There are words for each of the digits from 0 to 10.

For numbers 11-19, the number is pronounced as "ten digit", so for example, 16 would be pronounced (using Mandarin) as "ten six".

For numbers between 20 and 99, the number is pronounced as “digit ten digit”, so for example, 37 would be pronounced (using Mandarin) as "three ten seven". If the digit is a zero, it is not included.

Everything is OK from 20 to 89, with mean is not matching the pattern [11-19] but for some reason from 90 on it match the pattern [11-90]

Here is the code so you can understand what i'm saying.

import re
def convert_to_mandarin(us_num):
    '''
    us_num, a string representing a US number 0 to 99
    returns the string mandarin representation of us_num
    '''
    ans = None
    numbers0to9 = re.compile('\d')
    numbers11to19 = re.compile('[11-19]')

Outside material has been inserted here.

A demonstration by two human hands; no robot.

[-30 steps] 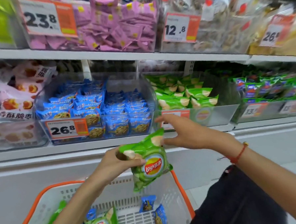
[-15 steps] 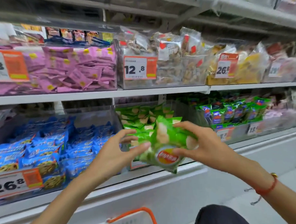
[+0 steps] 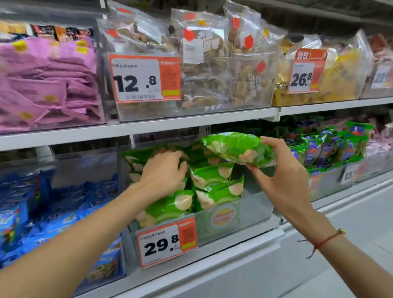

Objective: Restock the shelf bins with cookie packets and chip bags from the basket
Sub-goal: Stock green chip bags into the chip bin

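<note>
My right hand (image 3: 281, 176) pinches a green chip bag (image 3: 236, 149) by its right end and holds it flat above the clear chip bin (image 3: 253, 210) on the lower shelf. That bin holds several green chip bags (image 3: 171, 207) and carries a 29.8 price tag. My left hand (image 3: 163, 173) reaches into the same bin, its fingers curled on the bags at the back left. To the left, a clear bin with blue cookie packets (image 3: 35, 216) stands on the same shelf. The basket is out of view.
The upper shelf (image 3: 130, 129) overhangs the chip bin, leaving a narrow gap. It carries bins of pink packets (image 3: 39, 84), clear snack bags (image 3: 198, 64) and yellow bags (image 3: 337, 73). A bin of green-and-blue packets (image 3: 327, 148) stands right of the chip bin.
My view has risen and closed in on the shelf; the basket is gone from sight. My left hand let go of the bag and went into the bin. My right hand carried the bag over it.
</note>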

    trans = {'0':'ling', '1':'yi', '2':'er', '3':'san', '4': 'si',
          '5':'wu', '6':'liu', '7':'qi', '8':'ba', '9':'jiu', '10': 'shi'}
    if len(us_num) == 1:
        if numbers0to9.match(us_num):
            ans = trans[us_num]
            print(us_num)
    else:
        if numbers11to19.match(us_num) and len(us_num) == 2:
            ans = trans['10'] +' ' + trans[us_num[1]]    
            print(us_num)
        elif us_num[1] == '0' and len(us_num) == 2:
            ans = trans[us_num[0]] + ' ' + trans['10']
            print(us_num)
        else:
            ans = trans[us_num[0]] + ' ' + trans['10'] +' ' + trans[us_num[1]]    
            print(us_num)
    return ans
print(convert_to_mandarin(str('3')))
print(convert_to_mandarin(str('15')))
print(convert_to_mandarin(str('71')))
print(convert_to_mandarin(str('81')))
print(convert_to_mandarin(str('91')))

So, why is every use case of 20-99 not matching numbers11to19 pattern and entering the intended branch and from 90 on it match that pattern?

Thanks in advance!

  • 1
    Because square brackets mean a character group `[11-19]` here means a group with the characters `1` and `9`. For `[20-99]` it matches all digits `0`, `1`, `2`, `3`, `4`, `5`, `6`, `7`, `8` and `9`. – Willem Van Onsem Feb 04 '18 at 16:20

1 Answers1

1

The smallest fix would be to use this regular expression for 11-19 instead:

numbers11to19 = re.compile('1[1-9]')

Regular expressions are not sophisticated enough to recognize numbers--they operate only on digits, so they cannot work with a range of multiple-digit numbers. However, this case happens to allow looking at the digits individually: an input string matches if the first digit is 1 and the second digit is between 1 and 9.

lehiester
  • 836
  • 2
  • 7
  • 17